To begin the general neurosurgical exam, the clinician must quickly assess the patient’s alertness and appropriateness to introductory questions. If a patient is drowsy upon first inspection, this may be a sign of something pathological in the brain, such as hydrocephalus or an intracranial hematoma. If the patient is difficult to arouse, the best course of action should be to send this patient to an emergency department to obtain a noncontrasted head computed tomography (CT).

Orientation

After introducing yourself, there are three orientation questions that can assess if the patient is oriented appropriately:

  • 1.

    “What is your full name?”

  • 2.

    “Where are we?” or “What place are we in currently?”

  • 3.

    “What is today’s date?” or “What year and month is it today?”

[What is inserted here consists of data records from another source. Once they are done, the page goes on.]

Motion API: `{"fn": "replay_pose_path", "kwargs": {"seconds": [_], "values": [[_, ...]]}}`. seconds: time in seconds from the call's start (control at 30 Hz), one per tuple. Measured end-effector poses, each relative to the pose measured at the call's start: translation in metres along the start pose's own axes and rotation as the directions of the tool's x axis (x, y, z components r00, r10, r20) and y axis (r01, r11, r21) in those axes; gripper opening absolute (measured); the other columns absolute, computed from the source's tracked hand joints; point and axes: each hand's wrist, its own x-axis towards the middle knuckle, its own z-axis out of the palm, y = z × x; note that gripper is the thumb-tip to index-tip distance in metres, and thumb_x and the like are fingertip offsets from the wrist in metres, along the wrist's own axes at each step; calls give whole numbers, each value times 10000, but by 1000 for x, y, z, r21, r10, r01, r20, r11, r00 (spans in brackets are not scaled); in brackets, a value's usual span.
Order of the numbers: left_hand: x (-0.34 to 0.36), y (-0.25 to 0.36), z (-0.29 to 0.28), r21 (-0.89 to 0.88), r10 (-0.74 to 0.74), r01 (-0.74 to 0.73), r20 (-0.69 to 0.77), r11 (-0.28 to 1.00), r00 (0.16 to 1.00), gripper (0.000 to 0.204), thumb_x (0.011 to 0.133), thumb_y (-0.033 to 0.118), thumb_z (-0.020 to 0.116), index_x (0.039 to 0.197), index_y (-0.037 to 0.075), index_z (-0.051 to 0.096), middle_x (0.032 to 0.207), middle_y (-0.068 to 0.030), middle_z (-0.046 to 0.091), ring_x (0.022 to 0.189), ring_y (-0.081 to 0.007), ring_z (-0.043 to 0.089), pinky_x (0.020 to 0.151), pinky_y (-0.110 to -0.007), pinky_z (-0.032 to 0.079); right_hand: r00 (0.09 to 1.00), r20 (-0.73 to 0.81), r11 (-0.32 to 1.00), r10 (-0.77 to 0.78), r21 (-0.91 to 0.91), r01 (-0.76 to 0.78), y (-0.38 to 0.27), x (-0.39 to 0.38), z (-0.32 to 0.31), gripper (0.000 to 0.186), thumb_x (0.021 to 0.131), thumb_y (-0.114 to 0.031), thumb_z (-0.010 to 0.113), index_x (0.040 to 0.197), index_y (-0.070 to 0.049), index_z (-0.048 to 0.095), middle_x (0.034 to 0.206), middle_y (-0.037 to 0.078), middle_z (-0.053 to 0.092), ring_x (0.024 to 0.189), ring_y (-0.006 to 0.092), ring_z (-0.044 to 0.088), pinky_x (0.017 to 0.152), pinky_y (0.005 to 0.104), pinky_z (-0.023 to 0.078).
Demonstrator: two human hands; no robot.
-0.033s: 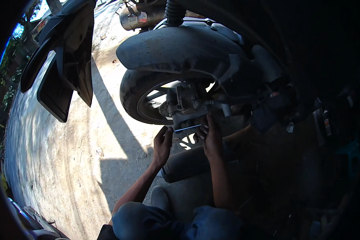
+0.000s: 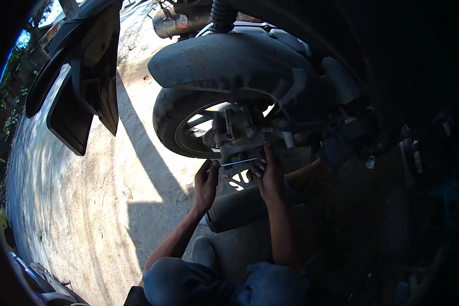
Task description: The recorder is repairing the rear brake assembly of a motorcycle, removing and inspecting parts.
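Note:
Between my two hands a slim shiny metal rod (image 2: 238,162) lies almost level, its right end a little higher. The fingers of my left hand (image 2: 205,186) pinch its left end. At the other end my right hand (image 2: 272,178) closes round it, with the index finger stretched up toward the metal parts. Just beyond is a brake caliper and bracket assembly (image 2: 234,127) beside the motorcycle's rear wheel (image 2: 164,120). Shade hides the exact kind of the rod and whether it touches the bracket.
A dusty grey mudguard (image 2: 214,64) covers the wheel. Nearer me, a dark exhaust muffler (image 2: 239,206) lies below my hands. Black bodywork (image 2: 81,76) hangs at upper left. My shoe (image 2: 204,252) rests on the concrete ground (image 2: 97,204). Deep shadow covers the right side.
My left hand and the rod's left end have shifted very slightly left and up. My right hand stays in place.

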Motion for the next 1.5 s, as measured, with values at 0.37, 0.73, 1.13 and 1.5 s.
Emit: {"fn": "replay_pose_path", "kwargs": {"seconds": [0.37, 0.73, 1.13, 1.5], "values": [[-4, 69, 3, -23, 359, -359, -27, 933, 933, 265, 1042, 236, 523, 989, -17, 579, 710, 24, 456, 692, -53, 390, 585, -253, 319, 966, 180, 892, 187, 381, -244, -4, 4, 0, 399, 1065, -349, 449, 722, -146, 424, 627, -40, 284, 504, 64, 304, 451, 222, 308], [14, -17, 0, 176, 214, -202, -52, 964, 976, 241, 999, 209, 580, 941, -22, 540, 841, -88, 492, 731, -158, 456, 673, -324, 415, 999, 45, 995, 23, 100, -27, 0, -1, 5, 392, 1015, -401, 540, 744, -135, 444, 653, -34, 344, 525, 76, 363, 490, 260, 347], [-28, -42, 9, -640, -98, 306, 339, 705, 936, 458, 1028, 417, 408, 1247, 39, 545, 966, -56, 568, 800, -178, 519, 742, -339, 437, 963, 222, 984, 153, -122, -128, 25, -28, -9, 441, 1041, -464, 454, 874, -73, 567, 647, -28, 433, 514, 88, 444, 511, 264, 394], [-2, 77, -22, -181, 157, -134, 113, 974, 981, 470, 1077, 409, 394, 989, -4, 601, 900, -79, 636, 759, -154, 599, 734, -347, 496, 991, 124, 942, -57, -323, 94, -26, 14, -12, 375, 1033, -415, 482, 1013, -54, 582, 673, 23, 516, 518, 125, 484, 517, 302, 450]]}}
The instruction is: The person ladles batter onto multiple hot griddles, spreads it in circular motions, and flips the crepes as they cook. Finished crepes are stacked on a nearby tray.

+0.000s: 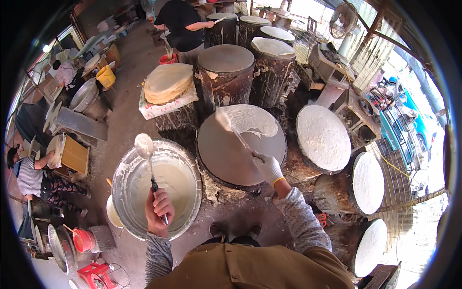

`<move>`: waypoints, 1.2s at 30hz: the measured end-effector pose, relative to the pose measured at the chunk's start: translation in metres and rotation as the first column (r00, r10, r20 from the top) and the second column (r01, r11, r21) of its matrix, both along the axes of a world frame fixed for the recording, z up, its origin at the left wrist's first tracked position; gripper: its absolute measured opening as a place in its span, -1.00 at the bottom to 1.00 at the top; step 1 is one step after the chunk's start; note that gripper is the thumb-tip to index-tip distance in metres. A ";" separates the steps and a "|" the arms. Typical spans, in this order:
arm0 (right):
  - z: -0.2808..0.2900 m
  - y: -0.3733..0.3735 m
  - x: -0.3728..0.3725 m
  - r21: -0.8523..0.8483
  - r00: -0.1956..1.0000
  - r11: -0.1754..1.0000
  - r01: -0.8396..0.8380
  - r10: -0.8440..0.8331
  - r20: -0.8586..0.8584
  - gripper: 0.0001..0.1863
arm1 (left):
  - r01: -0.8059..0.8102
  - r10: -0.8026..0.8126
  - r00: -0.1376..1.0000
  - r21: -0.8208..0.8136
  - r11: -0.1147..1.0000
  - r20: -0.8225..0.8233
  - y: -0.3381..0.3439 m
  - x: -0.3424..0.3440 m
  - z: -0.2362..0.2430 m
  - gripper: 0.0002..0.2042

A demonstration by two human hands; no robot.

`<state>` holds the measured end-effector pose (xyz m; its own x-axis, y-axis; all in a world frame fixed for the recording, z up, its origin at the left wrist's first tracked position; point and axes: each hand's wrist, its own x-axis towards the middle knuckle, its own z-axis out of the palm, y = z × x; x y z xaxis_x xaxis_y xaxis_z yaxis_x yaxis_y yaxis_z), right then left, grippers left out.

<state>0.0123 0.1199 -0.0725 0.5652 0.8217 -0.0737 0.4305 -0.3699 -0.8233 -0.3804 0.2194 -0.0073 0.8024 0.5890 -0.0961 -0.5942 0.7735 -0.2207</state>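
My left hand [160, 207] is closed around the dark handle of a metal ladle [144, 146], whose batter-coated bowl is held over a large metal basin [196, 192]. Pale, thick batter [175, 185] lies in the basin. In a white glove, my right hand [267, 168] grips the thin handle of a batter spreader [240, 139]. The spreader's head rests at the left end of a curved patch of wet batter [250, 119] on a round, flat griddle [228, 166]. The griddle's near part is bare and grey-brown.
A stack of round flatbreads [168, 82] sits left of a bare drum griddle [226, 59]. Batter-covered griddles [323, 138] line the right side. One person [180, 24] works at the far drums; another [36, 173] stands at left beside a wooden box [76, 153].
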 end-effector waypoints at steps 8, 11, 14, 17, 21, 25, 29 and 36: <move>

These questions ask the orientation on three separate levels: person, place, and time. It is important to understand what the patient’s baseline cognition is before these questions are asked. For instance, if a patient has diagnosed dementia, he or she may not answer these questions correctly at all in the first place. Additionally, if the patient has had a traumatic brain injury (TBI) in the past, his or her appropriateness to these questions may be disrupted on a regular day. The neurosurgical practice of reporting orientation is to say the patient is “oriented times ” some numerical number out of three, which can be qualified immediately afterwards. For example, “Mrs. Jones was only oriented times 1—to person,” or “The patient was oriented times 3.” If the clinician is confident that the patient has a normal baseline, any disruption in orientation should raise suspicion.

Level of consciousness

The Glasgow Coma Scale (GCS) is a quantifiable tool used to assess a patient’s level of consciousness and is widely used among neurosurgery clinicians worldwide. The GCS was originally devised in 1974 as a simple bedside tool to better communicate a patient’s level of consciousness in a wide range of disorders. Additionally, there has been strong evidence that the GCS correlates with clinical outcome in an extensive list of pathologic states, including TBI (see Table 12.1 ).

Table 12.1
Glasgow coma scale.
Behavior Response Score
Eye opening Spontaneous 4
Response to verbal command 3
Response to pain 2
Eyes remain closed 1
Verbal response Oriented 5
Confused 4
Inappropriate words 3
Incomprehensible words 2
No verbal response 1
Motor response Obeys commands 6
Localizes to pain 5
Withdraws to pain 4
Flexion to pain 3
Extension to pain 2
No motor response 1

The GCS ranges from a score of 3 to 15. The GCS is widely used scale to assess outcomes in TBI and is used as a common classification of the severity of the injury:

  • Severe, GCS 3–8;

  • Moderate, GCS 9–12;

  • Mild, GCS 13–15.

A score of ≤ 8 denotes that the patient is in a coma, although a full clinical picture needs to be taken into account. The historical teaching to emergency medicine practitioners was that any patient with a GCS ≤ 8 requires endotracheal intubation; however, many investigators and clinicians argue against this dogma. There may be subtle, reasonable reasons why a person’s GCS may be low that may not be directly related to an injury itself (e.g., recent pain medication given). The authors use GCS mainly as a communication tool among other clinicians and use it to supplement the report of the neurologic exam.